## WHAT YOU ARE ASKED TO DO
Every line below that has the string "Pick" needs to be copied.

(Source records)

>>

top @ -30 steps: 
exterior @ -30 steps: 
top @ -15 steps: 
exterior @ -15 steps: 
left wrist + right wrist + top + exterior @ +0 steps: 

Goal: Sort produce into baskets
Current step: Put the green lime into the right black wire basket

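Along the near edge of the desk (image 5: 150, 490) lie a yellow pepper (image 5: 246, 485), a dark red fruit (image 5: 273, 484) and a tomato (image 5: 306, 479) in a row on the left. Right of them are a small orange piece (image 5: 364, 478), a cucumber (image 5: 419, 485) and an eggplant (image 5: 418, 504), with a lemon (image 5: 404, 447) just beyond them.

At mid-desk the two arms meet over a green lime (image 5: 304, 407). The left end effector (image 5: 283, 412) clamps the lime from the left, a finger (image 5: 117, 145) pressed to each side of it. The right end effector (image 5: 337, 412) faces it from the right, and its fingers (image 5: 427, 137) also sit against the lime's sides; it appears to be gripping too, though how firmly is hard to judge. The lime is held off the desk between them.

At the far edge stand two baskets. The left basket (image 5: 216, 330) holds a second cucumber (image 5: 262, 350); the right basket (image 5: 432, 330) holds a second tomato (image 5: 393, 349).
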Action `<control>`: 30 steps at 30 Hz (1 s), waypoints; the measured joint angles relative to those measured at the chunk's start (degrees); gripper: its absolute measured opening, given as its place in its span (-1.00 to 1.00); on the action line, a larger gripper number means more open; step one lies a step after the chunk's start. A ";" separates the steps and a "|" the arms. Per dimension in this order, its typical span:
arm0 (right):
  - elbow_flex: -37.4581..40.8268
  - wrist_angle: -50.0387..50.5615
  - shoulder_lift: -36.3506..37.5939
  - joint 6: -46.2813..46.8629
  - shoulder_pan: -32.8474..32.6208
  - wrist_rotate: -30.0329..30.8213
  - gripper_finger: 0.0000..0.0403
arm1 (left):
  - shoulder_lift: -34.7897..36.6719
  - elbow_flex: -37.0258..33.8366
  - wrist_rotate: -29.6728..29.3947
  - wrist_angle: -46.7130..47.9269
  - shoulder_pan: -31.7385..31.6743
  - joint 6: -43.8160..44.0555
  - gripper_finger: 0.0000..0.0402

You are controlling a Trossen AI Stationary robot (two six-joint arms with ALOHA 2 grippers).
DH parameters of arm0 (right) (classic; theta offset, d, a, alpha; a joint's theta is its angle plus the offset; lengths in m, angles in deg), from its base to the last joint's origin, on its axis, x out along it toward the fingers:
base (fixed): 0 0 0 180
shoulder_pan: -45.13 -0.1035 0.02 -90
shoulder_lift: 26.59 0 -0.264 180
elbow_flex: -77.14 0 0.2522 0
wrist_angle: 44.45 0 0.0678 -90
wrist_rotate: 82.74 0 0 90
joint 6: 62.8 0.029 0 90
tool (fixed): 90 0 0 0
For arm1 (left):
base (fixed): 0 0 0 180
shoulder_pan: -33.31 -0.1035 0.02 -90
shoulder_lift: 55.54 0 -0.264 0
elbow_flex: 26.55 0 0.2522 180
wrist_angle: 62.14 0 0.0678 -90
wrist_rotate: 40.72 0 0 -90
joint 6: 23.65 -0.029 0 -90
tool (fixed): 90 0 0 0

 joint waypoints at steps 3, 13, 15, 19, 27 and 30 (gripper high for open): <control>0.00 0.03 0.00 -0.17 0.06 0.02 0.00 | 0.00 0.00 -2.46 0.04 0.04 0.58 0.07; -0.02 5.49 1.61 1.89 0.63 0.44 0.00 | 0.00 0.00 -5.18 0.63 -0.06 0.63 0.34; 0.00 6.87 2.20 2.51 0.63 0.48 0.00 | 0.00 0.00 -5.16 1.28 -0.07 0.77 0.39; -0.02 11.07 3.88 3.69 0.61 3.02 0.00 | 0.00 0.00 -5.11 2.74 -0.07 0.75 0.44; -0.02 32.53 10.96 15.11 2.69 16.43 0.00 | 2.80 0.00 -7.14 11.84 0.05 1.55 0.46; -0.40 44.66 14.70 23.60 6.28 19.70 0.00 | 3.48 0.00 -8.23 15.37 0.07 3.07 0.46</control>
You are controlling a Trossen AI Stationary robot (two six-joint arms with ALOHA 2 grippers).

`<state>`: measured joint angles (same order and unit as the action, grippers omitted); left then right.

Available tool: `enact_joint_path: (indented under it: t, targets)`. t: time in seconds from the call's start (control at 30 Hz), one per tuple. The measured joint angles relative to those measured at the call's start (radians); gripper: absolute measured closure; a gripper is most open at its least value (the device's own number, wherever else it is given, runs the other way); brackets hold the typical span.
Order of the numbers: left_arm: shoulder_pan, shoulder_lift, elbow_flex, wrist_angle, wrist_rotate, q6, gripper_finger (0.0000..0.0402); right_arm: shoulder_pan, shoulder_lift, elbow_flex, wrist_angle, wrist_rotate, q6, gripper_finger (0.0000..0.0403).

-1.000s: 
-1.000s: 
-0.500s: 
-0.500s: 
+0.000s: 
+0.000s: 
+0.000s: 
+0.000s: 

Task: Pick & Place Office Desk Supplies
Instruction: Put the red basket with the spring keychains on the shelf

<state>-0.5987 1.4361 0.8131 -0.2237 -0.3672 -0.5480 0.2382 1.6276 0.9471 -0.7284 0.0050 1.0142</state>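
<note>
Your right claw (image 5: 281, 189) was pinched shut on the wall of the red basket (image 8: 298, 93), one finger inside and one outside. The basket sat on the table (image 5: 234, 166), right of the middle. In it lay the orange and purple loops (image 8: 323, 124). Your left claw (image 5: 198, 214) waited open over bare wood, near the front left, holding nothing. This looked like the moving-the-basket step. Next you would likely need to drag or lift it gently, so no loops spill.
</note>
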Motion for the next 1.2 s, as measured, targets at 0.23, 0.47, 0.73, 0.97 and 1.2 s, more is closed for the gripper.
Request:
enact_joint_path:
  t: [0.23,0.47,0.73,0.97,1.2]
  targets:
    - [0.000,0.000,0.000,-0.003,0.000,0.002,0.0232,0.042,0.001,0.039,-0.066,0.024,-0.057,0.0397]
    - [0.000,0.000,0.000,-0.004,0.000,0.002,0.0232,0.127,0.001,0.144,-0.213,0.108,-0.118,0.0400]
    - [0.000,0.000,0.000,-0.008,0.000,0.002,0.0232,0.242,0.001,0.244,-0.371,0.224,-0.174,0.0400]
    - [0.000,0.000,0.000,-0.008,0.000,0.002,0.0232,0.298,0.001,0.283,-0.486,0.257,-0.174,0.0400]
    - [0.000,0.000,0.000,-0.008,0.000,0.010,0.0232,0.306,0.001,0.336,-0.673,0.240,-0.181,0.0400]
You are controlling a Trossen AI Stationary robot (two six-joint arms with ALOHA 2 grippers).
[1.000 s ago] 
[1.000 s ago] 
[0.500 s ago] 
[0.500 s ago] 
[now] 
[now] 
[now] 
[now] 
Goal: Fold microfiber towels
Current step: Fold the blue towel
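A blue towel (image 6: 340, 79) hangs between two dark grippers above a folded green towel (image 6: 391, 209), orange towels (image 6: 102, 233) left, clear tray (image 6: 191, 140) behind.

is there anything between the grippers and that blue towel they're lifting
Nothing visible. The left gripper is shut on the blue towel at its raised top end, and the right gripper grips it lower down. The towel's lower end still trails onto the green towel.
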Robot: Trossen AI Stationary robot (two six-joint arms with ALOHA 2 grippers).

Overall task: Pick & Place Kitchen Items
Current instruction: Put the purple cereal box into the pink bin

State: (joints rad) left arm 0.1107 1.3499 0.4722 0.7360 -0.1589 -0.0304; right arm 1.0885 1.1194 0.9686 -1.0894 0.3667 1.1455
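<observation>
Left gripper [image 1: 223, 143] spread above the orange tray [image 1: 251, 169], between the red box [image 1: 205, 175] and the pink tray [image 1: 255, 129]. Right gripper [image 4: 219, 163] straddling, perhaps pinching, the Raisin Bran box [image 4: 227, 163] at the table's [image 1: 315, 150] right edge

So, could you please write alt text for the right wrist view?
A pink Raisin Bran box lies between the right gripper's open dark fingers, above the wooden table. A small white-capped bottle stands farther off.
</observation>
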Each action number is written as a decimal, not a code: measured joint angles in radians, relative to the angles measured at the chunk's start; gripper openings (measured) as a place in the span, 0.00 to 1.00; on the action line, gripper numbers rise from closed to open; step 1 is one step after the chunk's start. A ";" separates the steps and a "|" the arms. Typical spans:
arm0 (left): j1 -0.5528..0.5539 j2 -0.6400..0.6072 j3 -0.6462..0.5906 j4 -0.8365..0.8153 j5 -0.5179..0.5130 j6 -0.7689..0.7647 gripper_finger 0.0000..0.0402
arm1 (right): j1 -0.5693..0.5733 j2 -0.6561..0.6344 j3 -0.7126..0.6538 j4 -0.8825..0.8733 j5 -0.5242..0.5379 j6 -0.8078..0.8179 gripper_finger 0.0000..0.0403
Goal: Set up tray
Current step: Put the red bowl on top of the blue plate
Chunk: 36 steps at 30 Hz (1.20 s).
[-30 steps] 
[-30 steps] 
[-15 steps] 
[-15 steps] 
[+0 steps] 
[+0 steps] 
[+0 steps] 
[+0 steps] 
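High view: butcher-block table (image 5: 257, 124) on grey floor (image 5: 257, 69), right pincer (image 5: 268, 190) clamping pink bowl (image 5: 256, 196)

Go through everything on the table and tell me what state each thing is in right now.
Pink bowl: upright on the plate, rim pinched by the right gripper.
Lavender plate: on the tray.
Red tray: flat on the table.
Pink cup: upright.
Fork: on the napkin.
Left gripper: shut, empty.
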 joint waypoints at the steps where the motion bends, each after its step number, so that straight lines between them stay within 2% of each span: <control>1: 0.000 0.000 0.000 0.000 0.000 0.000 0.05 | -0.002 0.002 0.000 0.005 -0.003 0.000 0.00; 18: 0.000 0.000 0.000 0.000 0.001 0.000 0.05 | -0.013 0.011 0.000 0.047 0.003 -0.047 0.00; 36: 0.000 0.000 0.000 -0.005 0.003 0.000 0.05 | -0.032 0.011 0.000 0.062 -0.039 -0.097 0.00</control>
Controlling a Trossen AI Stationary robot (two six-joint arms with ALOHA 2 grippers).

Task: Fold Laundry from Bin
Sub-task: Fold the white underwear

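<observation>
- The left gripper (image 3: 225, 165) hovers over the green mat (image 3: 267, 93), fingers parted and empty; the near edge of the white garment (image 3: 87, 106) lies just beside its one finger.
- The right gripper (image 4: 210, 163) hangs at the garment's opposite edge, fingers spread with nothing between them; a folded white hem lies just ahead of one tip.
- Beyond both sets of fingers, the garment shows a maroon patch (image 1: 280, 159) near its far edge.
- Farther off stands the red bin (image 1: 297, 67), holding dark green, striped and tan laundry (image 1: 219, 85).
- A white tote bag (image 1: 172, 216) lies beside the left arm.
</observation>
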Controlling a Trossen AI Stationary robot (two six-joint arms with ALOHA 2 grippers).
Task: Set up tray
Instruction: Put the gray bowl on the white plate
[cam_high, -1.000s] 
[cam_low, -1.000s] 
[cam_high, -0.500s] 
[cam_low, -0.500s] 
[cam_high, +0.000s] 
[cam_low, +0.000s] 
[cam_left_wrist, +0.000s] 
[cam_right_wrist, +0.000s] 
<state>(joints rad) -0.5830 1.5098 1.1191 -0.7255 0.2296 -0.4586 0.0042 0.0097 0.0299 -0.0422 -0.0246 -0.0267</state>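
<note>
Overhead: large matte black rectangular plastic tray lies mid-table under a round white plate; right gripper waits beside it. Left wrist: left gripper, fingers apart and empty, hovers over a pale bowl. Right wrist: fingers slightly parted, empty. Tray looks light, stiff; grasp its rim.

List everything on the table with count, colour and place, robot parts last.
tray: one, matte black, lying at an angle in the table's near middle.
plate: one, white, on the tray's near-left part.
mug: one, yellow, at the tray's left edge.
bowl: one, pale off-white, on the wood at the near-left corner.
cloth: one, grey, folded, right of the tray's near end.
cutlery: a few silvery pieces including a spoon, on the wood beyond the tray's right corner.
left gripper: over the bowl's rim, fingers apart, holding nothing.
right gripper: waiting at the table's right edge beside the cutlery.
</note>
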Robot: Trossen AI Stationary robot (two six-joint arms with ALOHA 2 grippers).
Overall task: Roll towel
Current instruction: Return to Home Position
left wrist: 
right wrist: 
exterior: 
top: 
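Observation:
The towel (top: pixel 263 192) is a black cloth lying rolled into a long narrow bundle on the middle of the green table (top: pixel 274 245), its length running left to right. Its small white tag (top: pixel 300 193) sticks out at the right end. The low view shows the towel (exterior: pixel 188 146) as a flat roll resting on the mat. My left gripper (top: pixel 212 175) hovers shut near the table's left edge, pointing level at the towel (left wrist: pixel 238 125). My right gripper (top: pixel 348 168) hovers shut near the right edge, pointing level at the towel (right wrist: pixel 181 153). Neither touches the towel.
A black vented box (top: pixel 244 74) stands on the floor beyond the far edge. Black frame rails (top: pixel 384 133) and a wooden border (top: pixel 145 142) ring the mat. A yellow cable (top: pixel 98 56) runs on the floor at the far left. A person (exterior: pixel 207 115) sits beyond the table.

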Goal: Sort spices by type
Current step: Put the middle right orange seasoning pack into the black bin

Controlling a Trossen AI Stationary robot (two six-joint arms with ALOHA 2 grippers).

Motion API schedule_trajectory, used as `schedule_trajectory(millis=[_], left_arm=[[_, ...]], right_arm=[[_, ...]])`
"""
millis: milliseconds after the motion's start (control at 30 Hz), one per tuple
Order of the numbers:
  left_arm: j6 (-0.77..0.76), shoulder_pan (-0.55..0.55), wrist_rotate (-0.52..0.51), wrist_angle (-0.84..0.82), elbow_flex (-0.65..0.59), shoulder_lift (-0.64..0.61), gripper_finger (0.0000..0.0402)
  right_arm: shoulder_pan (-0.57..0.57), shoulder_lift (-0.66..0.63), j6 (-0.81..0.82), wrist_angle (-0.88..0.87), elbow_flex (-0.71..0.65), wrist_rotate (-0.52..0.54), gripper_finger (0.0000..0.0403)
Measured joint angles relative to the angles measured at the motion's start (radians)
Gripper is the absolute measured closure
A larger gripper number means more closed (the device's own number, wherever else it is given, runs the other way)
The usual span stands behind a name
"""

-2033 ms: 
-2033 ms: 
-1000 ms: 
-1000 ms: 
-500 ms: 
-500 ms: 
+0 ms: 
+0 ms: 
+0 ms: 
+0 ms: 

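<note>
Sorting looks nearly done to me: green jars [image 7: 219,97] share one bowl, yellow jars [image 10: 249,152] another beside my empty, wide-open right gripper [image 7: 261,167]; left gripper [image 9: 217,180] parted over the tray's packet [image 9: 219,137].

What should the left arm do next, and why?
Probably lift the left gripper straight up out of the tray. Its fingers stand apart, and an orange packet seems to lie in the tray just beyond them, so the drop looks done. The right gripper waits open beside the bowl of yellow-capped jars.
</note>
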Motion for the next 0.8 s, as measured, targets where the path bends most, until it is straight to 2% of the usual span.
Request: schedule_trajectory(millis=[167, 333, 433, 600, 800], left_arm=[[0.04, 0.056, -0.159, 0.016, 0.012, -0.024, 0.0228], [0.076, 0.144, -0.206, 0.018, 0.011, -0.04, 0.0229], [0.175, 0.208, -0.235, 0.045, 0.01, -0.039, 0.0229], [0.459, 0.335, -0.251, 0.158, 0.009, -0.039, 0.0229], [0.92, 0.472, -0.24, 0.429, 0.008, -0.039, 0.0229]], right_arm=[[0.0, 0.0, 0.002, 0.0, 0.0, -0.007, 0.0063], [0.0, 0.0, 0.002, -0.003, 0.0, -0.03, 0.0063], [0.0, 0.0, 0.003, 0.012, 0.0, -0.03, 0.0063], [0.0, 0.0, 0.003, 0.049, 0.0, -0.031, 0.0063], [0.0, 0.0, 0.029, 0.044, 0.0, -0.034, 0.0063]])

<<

## ANSWER BELOW
Task: Pick & Place Office Desk Supplies
Overall task: Pick & Place Kitchen Items

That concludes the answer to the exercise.